Addicted
by MeredithGreyPotter1
Summary: Season Four, MerDer. Derek is addicted to Meredith, and Meredith to Derek, but she won't admit it. What happens when one day Meredith's love for Derek is tested, as Derek's love for Meredith is constantly being tested? Rated T for mild sexual references.


_**Disclaimer: If I owned the show, this was how Derek's addiction to Meredith would be handled. But I don't see that happening anytime soon. **_

_**A/N: Yes, I am still working on my other fics. But a one shot is much less time consuming than writing regular chapters for three fics. So my apologies for all of my readers who have been waiting patiently, or perhaps not so patiently, for updates. Thank you to those of you who have not abandoned me, you mean the world to me. **_

_**Please note that this story takes place starting from last night's episode to around what would be considered episode nine or ten of the Season. Listen to Kelly Clarkson's addicted during it, I strongly recommend you do!**_

_**Enjoy, and please, please review! **_

I, Derek Shepherd, am addicted to Meredith Grey.

I have been since that night in the bar. I looked at the door when the bell jingled, and in walked this incredibly sexy, slender blonde. There was something about her and I couldn't figure out what it was. Maybe it was the way her black dress clung to her subtly swinging hips. Maybe it was the way her face and her smiles had this… light to them. Or maybe it was her voice, or her laugh… whatever it was, I was hooked from the start. I couldn't help myself. I knew I needed to have her in one way or another that night.

One year later, and after all the hell we've been put through, those same things still manage to hold my heart captive, just with more details. Her laugh is musical, and her blonde hair smells like lavender. Everything clings to her body, even her scrubs, with only the obvious exceptions such as my clothes that she likes to wear to bed.

Liked I suppose is the word I should be using. Because Meredith and I have been broken up for awhile now, technically ever since she subtly tried to send me a message at Burke and Cristina's wedding. Except for the fact that every night I have her beneath me, usually in her bed, screaming and moaning and crying out for me, and every day I have her pushed against the walls of supply closets or on call room doors, trying her best to keep her passion in check, sometimes biting down against me to make sure we're not heard.

Breakup sex… it's absolutely amazing to still be able to touch her, to taste her, and to be inside of her, but the truth is… it's breaking my heart.
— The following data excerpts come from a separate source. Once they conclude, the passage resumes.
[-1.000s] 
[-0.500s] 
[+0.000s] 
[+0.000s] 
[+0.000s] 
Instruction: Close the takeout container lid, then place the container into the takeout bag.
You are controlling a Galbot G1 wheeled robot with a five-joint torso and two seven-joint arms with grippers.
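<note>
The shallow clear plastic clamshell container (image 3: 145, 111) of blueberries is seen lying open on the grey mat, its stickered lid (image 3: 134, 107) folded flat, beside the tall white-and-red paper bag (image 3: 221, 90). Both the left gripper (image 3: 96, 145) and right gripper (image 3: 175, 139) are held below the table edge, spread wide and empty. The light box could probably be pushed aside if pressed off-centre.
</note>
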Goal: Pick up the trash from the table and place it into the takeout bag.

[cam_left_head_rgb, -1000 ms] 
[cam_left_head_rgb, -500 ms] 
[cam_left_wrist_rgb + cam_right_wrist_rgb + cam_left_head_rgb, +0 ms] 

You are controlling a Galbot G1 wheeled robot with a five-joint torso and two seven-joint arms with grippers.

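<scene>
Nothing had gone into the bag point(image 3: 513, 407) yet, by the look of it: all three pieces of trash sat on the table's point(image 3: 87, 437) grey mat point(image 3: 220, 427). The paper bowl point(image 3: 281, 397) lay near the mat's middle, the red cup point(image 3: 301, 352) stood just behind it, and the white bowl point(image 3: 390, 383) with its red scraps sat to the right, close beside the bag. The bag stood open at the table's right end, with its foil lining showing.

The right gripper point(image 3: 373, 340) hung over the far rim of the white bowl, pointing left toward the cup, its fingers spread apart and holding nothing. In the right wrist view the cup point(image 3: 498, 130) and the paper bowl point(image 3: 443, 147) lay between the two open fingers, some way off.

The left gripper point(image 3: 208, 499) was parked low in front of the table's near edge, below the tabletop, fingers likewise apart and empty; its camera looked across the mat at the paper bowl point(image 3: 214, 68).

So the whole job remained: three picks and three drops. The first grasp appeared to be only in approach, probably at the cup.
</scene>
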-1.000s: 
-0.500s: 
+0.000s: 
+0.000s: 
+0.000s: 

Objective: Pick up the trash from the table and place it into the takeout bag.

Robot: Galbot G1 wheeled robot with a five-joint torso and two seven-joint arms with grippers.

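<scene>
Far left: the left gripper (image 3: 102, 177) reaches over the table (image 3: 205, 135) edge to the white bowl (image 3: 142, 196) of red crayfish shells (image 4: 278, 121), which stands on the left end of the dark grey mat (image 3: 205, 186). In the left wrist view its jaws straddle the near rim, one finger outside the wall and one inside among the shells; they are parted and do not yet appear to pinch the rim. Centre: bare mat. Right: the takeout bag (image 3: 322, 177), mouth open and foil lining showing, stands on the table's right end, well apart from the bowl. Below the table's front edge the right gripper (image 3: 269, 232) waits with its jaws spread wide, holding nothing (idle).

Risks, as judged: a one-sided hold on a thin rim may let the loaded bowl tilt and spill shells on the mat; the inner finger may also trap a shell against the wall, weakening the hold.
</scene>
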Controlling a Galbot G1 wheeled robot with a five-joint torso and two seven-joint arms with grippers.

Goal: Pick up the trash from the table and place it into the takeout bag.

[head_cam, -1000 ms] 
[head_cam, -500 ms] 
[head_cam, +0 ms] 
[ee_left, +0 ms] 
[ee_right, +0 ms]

I love her. I love her in such an incredible way it scares me sometimes. I know she thinks she's the scared one, but never have I ever loved someone this much. Addison was my wife for ten years. Ten years because the last year was when things really started to fall apart, and there was no way in hell anyone could call that a marriage, even if she hadn't technically had the affair until the later part of that last year.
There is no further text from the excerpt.